Design Thinking is a literacy/framework that was old hat to creatives; it’s been packaged anew and given fresh visual and verbal identity. Why can’t more high school students be given this? We think they can.

Geography is an old literacy that’s been given short shrift the past ~50 years. Yet we talk often of global citizenship, or global awareness. What if when we read news stories as teens and young adults, we knew something about these places? The exciting thing is, great tools make this easier than ever. Third graders can Skype with students in Israel one day and Egypt the next, and begin to put human faces on places far away in space and culture. Flight simulators let you take off from Istanbul, and fly low-level past Aleppo, over Tabriz and Tblisi, with a nice landing in Donetz if we please. In high school, we can really begin to fill in more details of the world; begin to add some real history, begin to understand 1000 year old tensions, and also grasp brand-new opportunities.

Citizenship, too, has literacies. The situation with ISIS in Iraq was seen very differently by those with a national security literacy as opposed to those who had no such framework to learn and build upon.
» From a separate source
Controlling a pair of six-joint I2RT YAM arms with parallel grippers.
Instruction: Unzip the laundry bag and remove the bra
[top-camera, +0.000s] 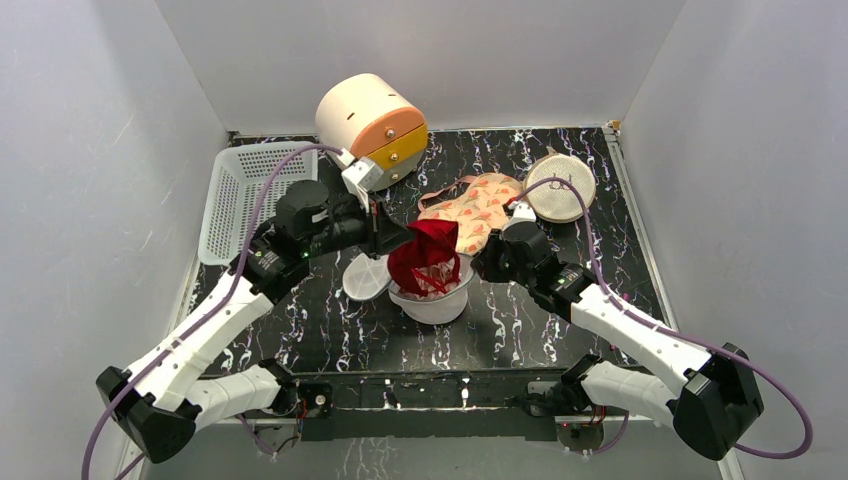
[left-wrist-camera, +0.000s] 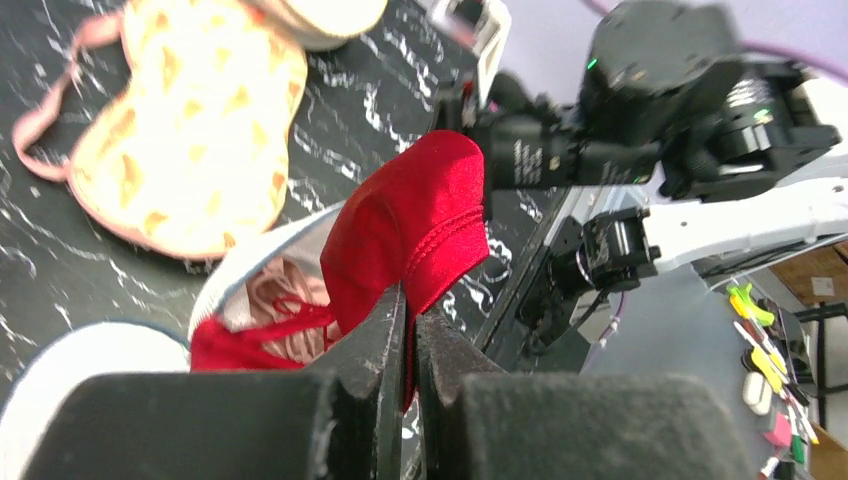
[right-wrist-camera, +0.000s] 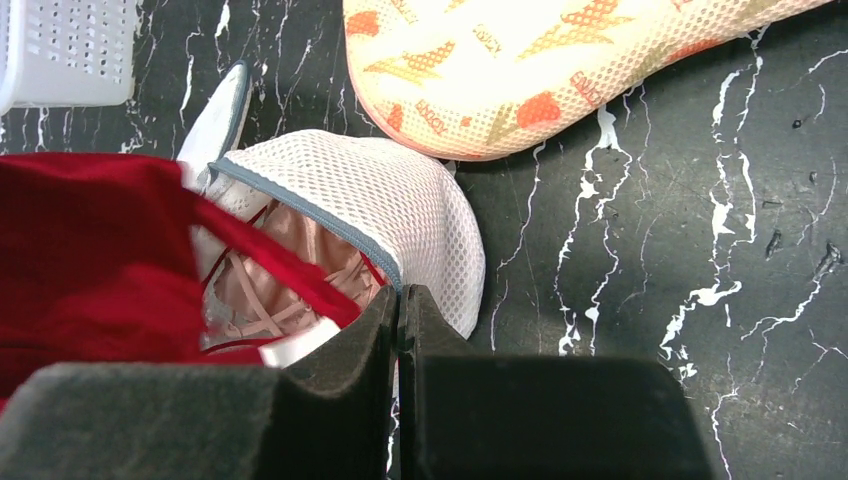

So too with the domestic justice system.

Even musical literacies could help us. If I’m a student of a poor zip code, but I know something of Jazz, Gospel, and Mozart, I have something that gives me a place to go where I feel intellectual. Someplace where I can go to talk with a new acquaintance and show some sophistication and connectedness to the larger cultural world.

Beyond these ‘academic’ literacies/frameworks, vocabularies of craftsmanship and building are of great value. too. A box-wrench vs. a combination wrench. A plumb-line. A bobbin. A jig-saw. Diagonal cutters. A derrick. In my rural area, we grew up with these. In other neighborhoods, maybe not so much.

Evolving, more technologically equipped maker-spaces will bring in vocabularies of a much newer and greatly expanded flavor. Additive manufacturing, anyone? Negative space, bitmap, color palettes?

Fitting these and more literacies into the old school model is getting tougher and tougher. We need a new model.

Here it is.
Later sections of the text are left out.